The information held inside of an item master is akin to the gene strands inside of a DNA molecule. Your DNA will tell you what you're made of. Your item master will tell you what your company is made of. 

Using an Item Master

Even though it's an incredibly valuable repository of information, you may actually never open up an item master. Unless your job is is to maintain your company's item master (cleverly enough, the jobs are often called Item Masters), you might actually be prevented from going in and making changes to an item master.

However, if your job is within your company's supply chain function (planning, purchasing, inventory control, demand management, etc.), finance, or in another management area—you are using information that finds its home within your company's item master.

Your products' cost of goods is housed within the item master. So if you want to know the value of your inventory, you're going to take the number of items you have on hand and multiply that number by the costs in the item master.

And, oh by the way, if your product is an assembly that's made up of multiple levels of sub-assemblies and components—all of those sub-assemblies and components are going to have an item master, too.
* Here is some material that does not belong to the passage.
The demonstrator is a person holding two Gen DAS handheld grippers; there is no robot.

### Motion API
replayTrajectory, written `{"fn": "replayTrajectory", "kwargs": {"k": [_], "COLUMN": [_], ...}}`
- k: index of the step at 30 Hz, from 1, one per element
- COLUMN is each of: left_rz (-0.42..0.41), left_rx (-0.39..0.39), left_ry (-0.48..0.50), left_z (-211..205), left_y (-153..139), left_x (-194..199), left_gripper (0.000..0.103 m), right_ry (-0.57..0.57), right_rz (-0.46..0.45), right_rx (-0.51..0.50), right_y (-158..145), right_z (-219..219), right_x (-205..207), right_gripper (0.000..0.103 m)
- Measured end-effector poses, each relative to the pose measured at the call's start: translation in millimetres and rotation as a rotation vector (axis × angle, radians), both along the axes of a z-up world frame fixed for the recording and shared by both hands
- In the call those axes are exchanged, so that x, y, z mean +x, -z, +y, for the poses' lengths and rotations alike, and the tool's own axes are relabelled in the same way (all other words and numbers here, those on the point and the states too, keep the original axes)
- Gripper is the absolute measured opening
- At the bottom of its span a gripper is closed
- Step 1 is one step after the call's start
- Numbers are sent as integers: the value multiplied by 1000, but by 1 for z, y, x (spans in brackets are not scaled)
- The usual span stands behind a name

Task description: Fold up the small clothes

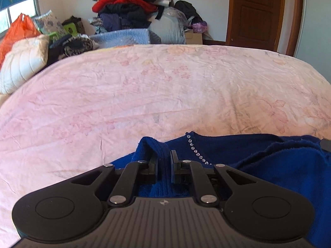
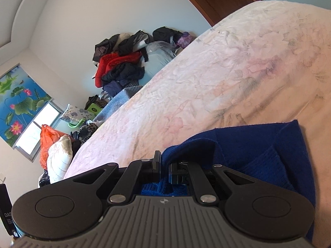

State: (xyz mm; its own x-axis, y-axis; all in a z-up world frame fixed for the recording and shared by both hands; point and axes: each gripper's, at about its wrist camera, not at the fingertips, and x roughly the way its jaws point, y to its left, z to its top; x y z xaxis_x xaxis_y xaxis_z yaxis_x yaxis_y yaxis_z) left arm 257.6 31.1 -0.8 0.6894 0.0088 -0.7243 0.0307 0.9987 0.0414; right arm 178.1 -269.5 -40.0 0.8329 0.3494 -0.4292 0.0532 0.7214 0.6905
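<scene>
On the near edge of the pink floral-print bedspread (image 1: 165,86) lies the task item, a dark blue knit garment with a line of small rhinestones (image 1: 258,165), bunched and partly doubled over. Left gripper (image 1: 164,161): fingers closed in on a raised ribbed fold of the blue knit, pinching it between the pads. Right gripper (image 2: 164,165): fingers likewise pinched on a lifted edge of the same garment (image 2: 248,144), cloth humped up between the pads; this camera is rolled, so the bed runs diagonally.

Step in hand, as I judge it: both edges grasped, a fold in progress or about to be carried over. Task looks early to mid; no neat rectangle visible. Next move likely calls for lifting both pinched edges together, keeping the cloth taut between the grippers, laying them over the far part, then releasing. Risk: soft knit sagging or slipping, fold landing crooked.

Surface: wrinkled soft bedding, wide bare stretch beyond the garment. Room: heap of red and dark clothes (image 1: 126,6) against the white wall, white quilted pillow (image 1: 22,64), orange plastic bag (image 1: 16,31), brown wooden door (image 1: 256,12), lotus-print window blind (image 2: 20,97).
</scene>
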Motion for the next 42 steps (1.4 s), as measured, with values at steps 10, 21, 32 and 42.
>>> {"fn": "replayTrajectory", "kwargs": {"k": [10, 21, 32, 42], "left_rz": [102, 103, -64, -85], "left_rx": [-302, -728, -268, 180], "left_ry": [-36, -181, -114, -65], "left_z": [45, 105, 80, 43], "left_y": [4, 6, -21, 15], "left_x": [18, 17, -11, -28], "left_gripper": [15, 76, 78, 78], "right_ry": [3, 0, 62, 14], "right_rz": [48, 68, -27, -46], "right_rx": [9, -6, -167, -238], "right_y": [16, 18, -9, -21], "right_z": [-2, -2, 10, 10], "right_x": [16, 19, 8, 4], "right_gripper": [13, 20, 38, 72]}}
Purchase Price Variances and Manufacturing Variances

Are you paying the correct amount for items that you purchase? Use the item master to find out. Take your actual purchase prices and compare them to the cost (often called the standard cost) found in your item master. 
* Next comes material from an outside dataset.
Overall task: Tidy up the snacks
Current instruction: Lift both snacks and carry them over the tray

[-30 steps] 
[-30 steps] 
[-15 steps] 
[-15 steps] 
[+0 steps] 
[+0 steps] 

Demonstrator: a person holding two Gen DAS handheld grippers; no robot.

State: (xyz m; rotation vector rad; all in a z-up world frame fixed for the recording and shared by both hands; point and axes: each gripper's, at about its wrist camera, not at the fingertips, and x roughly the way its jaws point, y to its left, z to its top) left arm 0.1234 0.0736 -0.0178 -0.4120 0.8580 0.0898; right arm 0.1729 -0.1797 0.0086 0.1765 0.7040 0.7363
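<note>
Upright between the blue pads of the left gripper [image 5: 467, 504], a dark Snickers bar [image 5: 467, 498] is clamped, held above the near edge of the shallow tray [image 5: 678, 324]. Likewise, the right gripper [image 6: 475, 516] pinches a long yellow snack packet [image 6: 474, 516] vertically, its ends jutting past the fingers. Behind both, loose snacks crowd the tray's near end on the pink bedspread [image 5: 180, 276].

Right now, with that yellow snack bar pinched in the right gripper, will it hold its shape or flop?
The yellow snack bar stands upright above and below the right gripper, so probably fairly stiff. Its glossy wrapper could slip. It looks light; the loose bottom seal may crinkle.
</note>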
The beauty of your item master is that it's a living file. If your item master says that you purchase Product X for $10 and you discover that you've been purchasing Product X for the past year for $9, then someone at your company (maybe not you) can revise your item master so that the standard cost is equal to the purchase price. 
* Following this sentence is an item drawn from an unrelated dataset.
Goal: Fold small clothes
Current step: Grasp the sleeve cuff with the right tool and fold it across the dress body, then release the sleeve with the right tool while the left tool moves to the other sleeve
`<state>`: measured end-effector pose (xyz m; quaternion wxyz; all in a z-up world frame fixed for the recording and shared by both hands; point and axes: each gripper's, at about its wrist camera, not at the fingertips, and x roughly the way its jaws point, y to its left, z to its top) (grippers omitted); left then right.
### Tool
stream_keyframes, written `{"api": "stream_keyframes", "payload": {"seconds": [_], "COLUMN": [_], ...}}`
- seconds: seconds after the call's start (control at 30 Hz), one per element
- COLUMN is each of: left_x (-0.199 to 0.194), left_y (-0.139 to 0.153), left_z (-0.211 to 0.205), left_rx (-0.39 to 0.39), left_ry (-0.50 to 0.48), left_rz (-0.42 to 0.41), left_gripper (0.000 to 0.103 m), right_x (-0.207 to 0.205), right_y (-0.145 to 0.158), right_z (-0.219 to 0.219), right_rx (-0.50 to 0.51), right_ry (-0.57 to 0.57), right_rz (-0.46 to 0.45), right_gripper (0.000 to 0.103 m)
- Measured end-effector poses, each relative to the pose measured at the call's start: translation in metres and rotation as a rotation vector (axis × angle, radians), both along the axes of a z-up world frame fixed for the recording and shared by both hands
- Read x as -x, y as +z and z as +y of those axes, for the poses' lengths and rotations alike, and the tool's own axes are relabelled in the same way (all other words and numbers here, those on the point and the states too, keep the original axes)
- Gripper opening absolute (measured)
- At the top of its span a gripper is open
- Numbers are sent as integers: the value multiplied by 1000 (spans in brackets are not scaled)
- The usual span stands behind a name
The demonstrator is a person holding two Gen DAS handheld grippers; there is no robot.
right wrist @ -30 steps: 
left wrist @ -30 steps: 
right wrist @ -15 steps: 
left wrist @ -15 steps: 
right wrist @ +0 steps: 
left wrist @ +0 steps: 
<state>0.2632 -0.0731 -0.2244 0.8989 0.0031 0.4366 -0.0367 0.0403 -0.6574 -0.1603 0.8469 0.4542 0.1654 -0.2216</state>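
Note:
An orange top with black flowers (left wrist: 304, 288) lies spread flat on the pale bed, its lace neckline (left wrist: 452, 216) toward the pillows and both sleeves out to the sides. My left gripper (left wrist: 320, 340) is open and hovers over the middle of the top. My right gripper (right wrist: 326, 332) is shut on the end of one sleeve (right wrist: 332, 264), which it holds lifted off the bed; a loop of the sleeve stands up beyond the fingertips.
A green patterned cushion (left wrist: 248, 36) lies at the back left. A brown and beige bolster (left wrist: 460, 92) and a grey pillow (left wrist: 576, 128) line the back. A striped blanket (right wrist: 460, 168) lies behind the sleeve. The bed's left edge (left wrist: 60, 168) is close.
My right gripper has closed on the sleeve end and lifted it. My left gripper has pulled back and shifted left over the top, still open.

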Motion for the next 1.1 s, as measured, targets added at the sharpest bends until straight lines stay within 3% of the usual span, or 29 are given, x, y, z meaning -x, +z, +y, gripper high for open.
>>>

The same holds true for manufacturing times. If your item master has been set up with 45 minutes as the manufacturing time for Product Y and, after running a manufacturing variance report, you discover that it actually takes you 55 minutes to make Product Y, you (or someone else at your company) can revise the item master.

Purchasing Queue

Along with paying your employees, purchasing your inventory is one of the highest cost activities that you and your company do on a regular basis. You should be relying on your ERP to tell you what to buy and when to buy it—and guess where your ERP goes to before it sends you your purchasing signals? 

You guessed it—your item master. 

Your item master houses these critical purchasing data points:

  • Lead time
  • MOQ
  • Order multiples
  • Minimum stock levels
  • Maximum stock levels
  • Purchase cost

Your ERP uses that information and reconciles it with current inventory levels and customer or production demand to drive purchasing requirements. 

If your item master is inaccurate, then you could be buying too late (i.e. your supplier lead time is really 6 weeks but your items master says that it's only 3 weeks). Or you could be ordering too much (if your MOQ says that the minimum units you can buy of Product X is 100 units, but your supplier will actually sell you 50). Or your max stock level won't allow you to purchase the quantity you need to cover your customer demand.

And, again, purchase price variances (PPV) is a metric that many companies track—and your PPV metric can be reported incorrectly if the purchase (i.e. standard) cost in your item master is incorrect. 

Who Are The Item Masters?

Yes, sometimes a person's job is called the Item Master. Those jobs are for people who manage item masters, but they're not called Item Master Managers (for the most part). Item Master looks way cooler in an email signature. 

Item Masters typically report into a Supply Chain Manager, Materials Manager, Inventory Control Manager or even a Finance Manager. 

If you're an Item Master, you need to have meticulous attention to detail. You need to be obsessively compulsive about your ownership of your company's item master. And you need to be able to make sure that every detail within your company's item master is accurate. 

Because the only time management cares about the DNA—the item master—is when there's something wrong with it. And that seemingly wrong little detail drove a purchasing or inventory or planning error—causing money to be spent when it didn't need to be.